3. Within ten (10) days after the appointment of the trustee,
Reckitt & Colman shall execute a trust agreement that, subject to the
prior approval of the Commission, and, in the case of a court-appointed
trustee, of the court, transfers to the trustee all rights and powers
necessary to effect the divestiture(s) require by this order.
4. The trustee shall have twelve (12) months from the date the
Commission approves the trust agreement described in Paragraph IV.C.3.
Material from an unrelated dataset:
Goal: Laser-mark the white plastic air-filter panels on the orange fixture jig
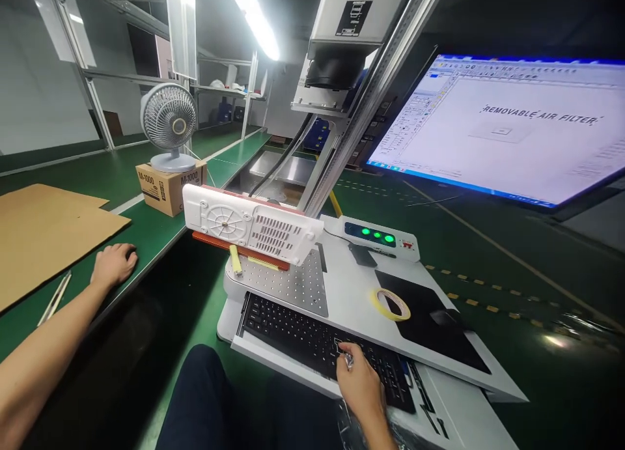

of this order to accomplish the divestiture(s). If, however, at the end
of the twelve-month period, the trustee has submitted a plan of
divestiture or believes that divestiture(s) can be accomplished within
a reasonable time, the divestiture period may be extended by the
Commission or, in the case of a court-appointed trustee, by the court;
provided, however, the Commission may only extend the divestiture
period two (2) times.
5. The trustee shall have full and complete access (subject to the
terms and conditions described in Paragraph IV.A. of this order) to the
personnel, books, records, and facilities related to the Carpet
Deodorizer Assets, Air Freshener Assets, Rug Cleaning Assets and
Woolite Assets and to any other relevant information, as the trustee
may reasonably request. Reckitt & Colman shall develop such financial
or other information as such trustee may request and shall cooperate
with the trustee. Reckitt & Colman shall take no action to interfere
with or impede the trustee's accomplishment of the divestiture(s). Any
delays in the divestiture(s) caused by Reckitt & Colman shall extend
the time for divestiture under this Paragraph in an amount equal to the
delay, as determined by the Commission or, for a court-appointed
trustee, by the court.
6. Subject to Reckitt & Colman's absolute and unconditional
obligation to divest at no minimum price the assets described in
Paragraph IV.A. of this order (and subject to the terms and conditions
described in Paragraph IV.A. of this order), and to remedy the
lessening of competition resulting from the Acquisition as alleged in
the Commission's complaint and as described in the Commission's letter
approving the Acquisition, the trustee shall use his or her best
efforts to negotiate the most favorable price and terms available with
each acquirer for each divestiture described in Paragraph IV.A of this
order. If the trustee receives bona fide offers from more than one
acquirer for each divestiture, and if the Commission determines to
approve more than one such acquirer, the trustee shall divest the
assets described in Paragraph IV.A. of this order to each acquirer
selected by Reckitt & Colman from among those approved by the
Commission for each divestiture.
7. The trustee shall serve, without bond or other security, at the
cost and expense of Reckitt & Colman, on such reasonable and customary
terms and conditions as the Commission or a court may set. The trustee
shall have authority to employ, at the cost and expense of Reckitt &
Colman, such consultants, accountants, attorneys, investment bankers,
business brokers, appraisers, and other representatives and assistants
as are reasonably necessary to carry out the trustee's duties and
responsibilities. The trustee shall account for all monies derived from
the sale and all expenses incurred. After approval by the Commission
and, in the case of a court-appointed trustee, by the court, of the
account of the trustee, including fees for his or her services, all
remaining monies shall be paid at the direction of Reckitt & Colman and
the trustee's power shall be terminated. The trustee's compensation
shall be based at least in significant part on a commission arrangement
contingent on the trustee's divesting the assets described in Paragraph
IV.A. of this order.
8. Reckitt & Colman shall indemnify the trustee and hold the
trustee harmless against any losses, claims, damages, liabilities, or
expenses arising out of, or in connection with, the performance of the
trusteeship, including all reasonable fees of counsel and other
expenses incurred in connection with the preparation for, or defense of
any claim, whether or not resulting in any liability, except to the
extent that such liabilities, claims, or expenses result from
misfeasance, negligence, willful or wanton acts, or bad faith by the
trustee.
9. If the trustee ceases to act or fails to act diligently, a
substitute trustee shall be appointed in the same manner as provided in
Paragraph IV.A. of this order.
10. The Commission or, in the case of a court-appointed trustee,
the court, may on its own initiative or at the request of the trustee
issue such additional orders or directions as may be necessary or
appropriate to accomplish each divestiture required by this order.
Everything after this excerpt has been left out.